This week's example of how not to handle a rape trial comes from New Zealand, where a defense attorney is being criticized for saying a sexually assaulted woman should have kept her legs shut.
Speaking to a Wellington District Court jury on Wednesday, defense lawyer Keith Jefferies claimed that his client, George Jason Pule, a bouncer at a local club, had merely engaged in consensual sex with the victim, as quoted by local paper The Dominion Post.
Jefferies' "proof"? The drunk 20-year-old woman did not attempt to stop Pule's advances after he convinced her to follow him down an alley.
“All she would have had to do was to close her legs," Jefferies told the jury in his closing argument, per the Post. "[I]t’s as simple as that.”

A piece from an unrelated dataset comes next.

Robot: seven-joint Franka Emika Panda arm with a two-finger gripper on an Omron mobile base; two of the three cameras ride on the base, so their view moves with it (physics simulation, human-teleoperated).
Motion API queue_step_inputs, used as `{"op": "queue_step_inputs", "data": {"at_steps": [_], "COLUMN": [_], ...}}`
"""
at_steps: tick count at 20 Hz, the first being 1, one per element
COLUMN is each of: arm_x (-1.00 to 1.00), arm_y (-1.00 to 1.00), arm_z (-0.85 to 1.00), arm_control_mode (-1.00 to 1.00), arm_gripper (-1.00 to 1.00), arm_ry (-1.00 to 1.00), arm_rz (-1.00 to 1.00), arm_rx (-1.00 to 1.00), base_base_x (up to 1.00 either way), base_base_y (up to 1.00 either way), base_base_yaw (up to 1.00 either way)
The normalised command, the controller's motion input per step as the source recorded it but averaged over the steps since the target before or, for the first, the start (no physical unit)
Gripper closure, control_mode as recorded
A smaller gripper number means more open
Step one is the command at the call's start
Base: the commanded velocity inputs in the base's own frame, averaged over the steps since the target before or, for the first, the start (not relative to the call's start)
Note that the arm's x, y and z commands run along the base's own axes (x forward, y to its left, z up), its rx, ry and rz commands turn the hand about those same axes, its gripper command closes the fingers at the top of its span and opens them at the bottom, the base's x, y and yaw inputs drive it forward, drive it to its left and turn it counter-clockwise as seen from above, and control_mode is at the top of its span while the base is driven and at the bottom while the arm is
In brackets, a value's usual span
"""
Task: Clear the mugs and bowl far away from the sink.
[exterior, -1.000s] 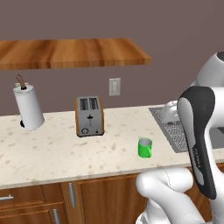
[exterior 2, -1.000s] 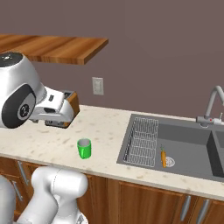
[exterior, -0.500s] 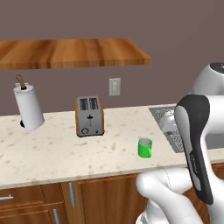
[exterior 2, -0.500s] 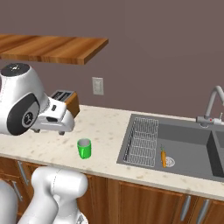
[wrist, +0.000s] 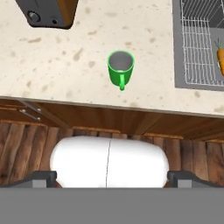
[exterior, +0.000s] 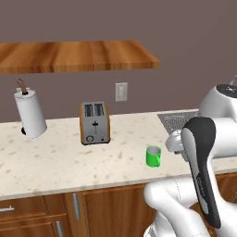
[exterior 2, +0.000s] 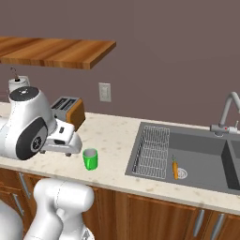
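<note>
The tool [wrist: 112, 177] stands fully open and holds nothing; its fingertips [wrist: 41, 177] sit wide apart, above the cabinet fronts and short of the tabletop [exterior: 60, 162] edge. One green mug [wrist: 120, 66] stands upright near the front edge of the tabletop, between the toaster [exterior: 95, 122] on its left and the sink [exterior 2: 187, 157] on its right, handle pointing toward you.

Expect these hazards. If you descend off-centre, a finger may strike the rim and tip the mug, or push it off the near edge. If you close across the handle, the grip will probably be uneven and the mug may twist. Keep clear of the toaster when carrying leftward. A carrot [exterior 2: 175, 168] lies in the sink; leave it.
</note>
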Motion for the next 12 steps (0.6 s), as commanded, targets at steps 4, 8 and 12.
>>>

Pule had attempted to claim that the victim had filed a false rape charge because she regretted having sex with him, reports the Post.
Despite his best efforts, Jefferies' client was ultimately convicted on the rape charge and is currently awaiting sentencing.
It's been a difficult month so far for victims advocates in New Zealand, with the Wellington trial following news of an alleged "teen rape club, " known as the "Roast Busters," operating in New Zealand. Members of the group, which is currently being investigated by police, are said to have boasted about getting underage girls drunk and sexually assaulting them. “This whole situation is horrific," Wellington Rape Crisis Center's Natalie Gousmett said in a press release. "First we have the abhorrent behaviour of the members of the rape group, causing serious harm to the victims they have targeted. Then we have appalling coverage by media, including extreme victim-blaming. ... All of this demonstrates the rape culture in [New Zealand], which is extremely harmful to survivors.”
Gousmett went on to note that victims who "are told they are at fault for being raped" are far less likely to come forward and receive the support they need.
In an effort to counteract the problem, advocacy groups have launched a new public service campaign called "Who Are You," urging New Zealanders to keep "an eye on your mates when you're out –- You look after them, they look after you. It's all about having fun and making it home safely."
CORRECTION: An earlier version of this story misspelled Natalie Gousmett's surname. We regret the error.